There’s one subject, I find, on which Koehler and Kuo see completely eye to eye. At a time when so many festivals (including, increasingly, the summer’s Los Angeles Film Festival in Westwood) chase after world or U.S. premieres of studio films and starry American indies, they have resolved to bring L.A. audiences the best available films, regardless of where they may have shown before. (To that end, Koehler and Kuo this year lifted a rule that had previously limited the festival’s “New Lights” competition section to U.S. premieres.)

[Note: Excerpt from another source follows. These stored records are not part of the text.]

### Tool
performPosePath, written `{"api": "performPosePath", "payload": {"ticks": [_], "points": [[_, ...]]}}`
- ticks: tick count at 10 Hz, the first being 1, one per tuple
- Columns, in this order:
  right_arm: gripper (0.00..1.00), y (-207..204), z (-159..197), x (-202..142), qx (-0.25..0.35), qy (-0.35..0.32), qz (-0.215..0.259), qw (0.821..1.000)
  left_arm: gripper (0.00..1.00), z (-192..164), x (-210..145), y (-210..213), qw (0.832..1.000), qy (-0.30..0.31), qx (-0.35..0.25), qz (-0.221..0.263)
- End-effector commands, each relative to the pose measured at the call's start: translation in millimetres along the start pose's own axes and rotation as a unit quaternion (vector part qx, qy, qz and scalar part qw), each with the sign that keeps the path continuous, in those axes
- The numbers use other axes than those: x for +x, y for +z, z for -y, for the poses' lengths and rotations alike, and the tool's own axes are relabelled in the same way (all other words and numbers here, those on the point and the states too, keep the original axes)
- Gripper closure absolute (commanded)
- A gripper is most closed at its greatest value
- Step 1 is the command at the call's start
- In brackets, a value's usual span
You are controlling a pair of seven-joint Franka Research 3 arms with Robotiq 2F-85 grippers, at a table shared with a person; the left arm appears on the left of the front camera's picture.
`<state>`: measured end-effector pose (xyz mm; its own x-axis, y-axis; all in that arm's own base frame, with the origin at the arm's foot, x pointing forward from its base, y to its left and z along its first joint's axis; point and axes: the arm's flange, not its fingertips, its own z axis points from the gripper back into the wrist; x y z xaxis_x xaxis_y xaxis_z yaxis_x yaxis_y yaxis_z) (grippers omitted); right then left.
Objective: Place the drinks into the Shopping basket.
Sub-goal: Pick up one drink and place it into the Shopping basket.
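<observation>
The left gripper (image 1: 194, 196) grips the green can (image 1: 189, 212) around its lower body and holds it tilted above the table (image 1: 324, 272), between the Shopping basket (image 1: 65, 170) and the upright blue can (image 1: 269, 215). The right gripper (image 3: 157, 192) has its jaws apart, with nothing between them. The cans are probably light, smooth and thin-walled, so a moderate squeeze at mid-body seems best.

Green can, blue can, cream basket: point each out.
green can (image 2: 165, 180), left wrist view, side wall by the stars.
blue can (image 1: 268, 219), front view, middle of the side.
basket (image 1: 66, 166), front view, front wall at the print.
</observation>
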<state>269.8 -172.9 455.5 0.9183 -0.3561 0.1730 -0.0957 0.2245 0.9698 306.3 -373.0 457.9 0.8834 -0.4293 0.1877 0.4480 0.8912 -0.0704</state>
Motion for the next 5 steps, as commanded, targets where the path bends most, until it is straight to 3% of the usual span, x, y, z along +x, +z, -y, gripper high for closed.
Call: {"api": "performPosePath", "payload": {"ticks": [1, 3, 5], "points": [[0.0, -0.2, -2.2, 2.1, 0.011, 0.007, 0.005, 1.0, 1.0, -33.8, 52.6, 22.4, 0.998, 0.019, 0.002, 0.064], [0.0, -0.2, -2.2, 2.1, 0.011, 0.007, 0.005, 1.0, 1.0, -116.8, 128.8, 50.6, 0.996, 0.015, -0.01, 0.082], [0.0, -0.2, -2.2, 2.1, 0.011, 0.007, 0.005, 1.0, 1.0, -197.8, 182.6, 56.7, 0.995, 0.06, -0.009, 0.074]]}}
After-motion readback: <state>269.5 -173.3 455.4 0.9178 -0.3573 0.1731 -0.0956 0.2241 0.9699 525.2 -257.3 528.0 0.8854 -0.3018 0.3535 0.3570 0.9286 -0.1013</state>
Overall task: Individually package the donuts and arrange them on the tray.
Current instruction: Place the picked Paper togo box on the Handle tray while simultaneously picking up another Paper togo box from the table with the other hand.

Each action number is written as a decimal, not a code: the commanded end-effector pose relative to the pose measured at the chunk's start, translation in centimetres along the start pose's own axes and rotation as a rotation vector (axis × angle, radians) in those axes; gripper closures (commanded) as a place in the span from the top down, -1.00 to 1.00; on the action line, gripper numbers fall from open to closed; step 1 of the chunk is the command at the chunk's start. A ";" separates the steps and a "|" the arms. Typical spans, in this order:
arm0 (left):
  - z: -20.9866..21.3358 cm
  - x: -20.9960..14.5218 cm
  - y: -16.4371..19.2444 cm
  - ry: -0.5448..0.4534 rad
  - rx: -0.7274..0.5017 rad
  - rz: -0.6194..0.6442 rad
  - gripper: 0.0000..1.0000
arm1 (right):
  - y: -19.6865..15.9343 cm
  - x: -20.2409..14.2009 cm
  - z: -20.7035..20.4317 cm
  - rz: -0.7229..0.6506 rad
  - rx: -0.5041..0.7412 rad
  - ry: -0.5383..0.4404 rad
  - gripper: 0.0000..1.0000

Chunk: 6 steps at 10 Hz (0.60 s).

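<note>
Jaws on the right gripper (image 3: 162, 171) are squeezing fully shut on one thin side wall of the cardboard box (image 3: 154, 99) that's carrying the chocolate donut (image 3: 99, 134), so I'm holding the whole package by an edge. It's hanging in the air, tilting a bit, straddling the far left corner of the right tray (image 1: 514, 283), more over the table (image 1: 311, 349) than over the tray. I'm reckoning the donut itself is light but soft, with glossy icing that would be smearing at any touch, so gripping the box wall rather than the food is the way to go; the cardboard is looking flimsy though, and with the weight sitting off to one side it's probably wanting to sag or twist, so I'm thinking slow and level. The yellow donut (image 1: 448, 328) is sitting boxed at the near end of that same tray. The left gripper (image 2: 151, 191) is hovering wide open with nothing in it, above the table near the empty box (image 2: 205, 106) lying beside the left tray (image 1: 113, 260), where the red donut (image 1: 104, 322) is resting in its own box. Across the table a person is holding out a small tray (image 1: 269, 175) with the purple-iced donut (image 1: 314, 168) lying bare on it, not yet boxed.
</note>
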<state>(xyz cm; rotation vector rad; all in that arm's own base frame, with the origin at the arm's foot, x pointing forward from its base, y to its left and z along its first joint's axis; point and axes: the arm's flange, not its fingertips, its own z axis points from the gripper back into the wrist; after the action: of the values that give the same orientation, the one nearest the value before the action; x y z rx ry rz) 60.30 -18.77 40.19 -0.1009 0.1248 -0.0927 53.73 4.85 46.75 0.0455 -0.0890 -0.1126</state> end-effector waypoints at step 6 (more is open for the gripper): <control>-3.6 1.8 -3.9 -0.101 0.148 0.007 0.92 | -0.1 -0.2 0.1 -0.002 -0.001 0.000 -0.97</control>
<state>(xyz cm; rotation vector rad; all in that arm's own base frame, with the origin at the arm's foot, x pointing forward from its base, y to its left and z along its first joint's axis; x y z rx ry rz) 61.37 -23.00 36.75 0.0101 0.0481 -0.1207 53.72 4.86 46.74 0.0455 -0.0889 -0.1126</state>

“I took it from my own perspective of living in Los Angeles, reading about certain films endlessly and then coming to the end of the year, when critics are putting out ‘10 best’ lists and year-end roundups, and thinking, ‘I haven’t seen over half of these films. When are they going to play in L.A.?’ ” Kuo says. “When Bob came on, we just decided we should become a festival of festivals. It’s what Toronto used to be, but they’ve now become more of a market festival that debuts new product. Especially in Los Angeles, it makes sense that we would be a yearbook of the year prior.”
“In some ways, it’s simply a return to the beginning of Los Angeles film festivals, with Filmex, which was also a festival of festivals,” Koehler says of AFI Fest’s ancestral predecessor, whose inaugural 1971 edition likewise took place at Grauman’s Chinese.
“Hopefully, we end up at the end of the year with the films that are essential to see,” Kuo concludes. “So, if you haven’t seen these films, run, don’t walk.”